__INSTRUCTIONS FOR THE TASK__. The expected output is the complete listing, copied word for word.

__COLLECTED MATERIAL__.
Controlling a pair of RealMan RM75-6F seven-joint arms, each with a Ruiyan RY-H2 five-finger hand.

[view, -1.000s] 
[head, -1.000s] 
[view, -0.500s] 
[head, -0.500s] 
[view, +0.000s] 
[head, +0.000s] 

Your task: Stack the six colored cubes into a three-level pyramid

__WRITTEN REPLY__.
Controlling a pair of RealMan RM75-6F seven-joint arms, each with a Ruiyan RY-H2 five-finger hand.

[view, -1.000s] 
[head, -1.000s] 
[view, -0.500s] 
[head, -0.500s] 
[view, +0.000s] 
[head, +0.000s] 

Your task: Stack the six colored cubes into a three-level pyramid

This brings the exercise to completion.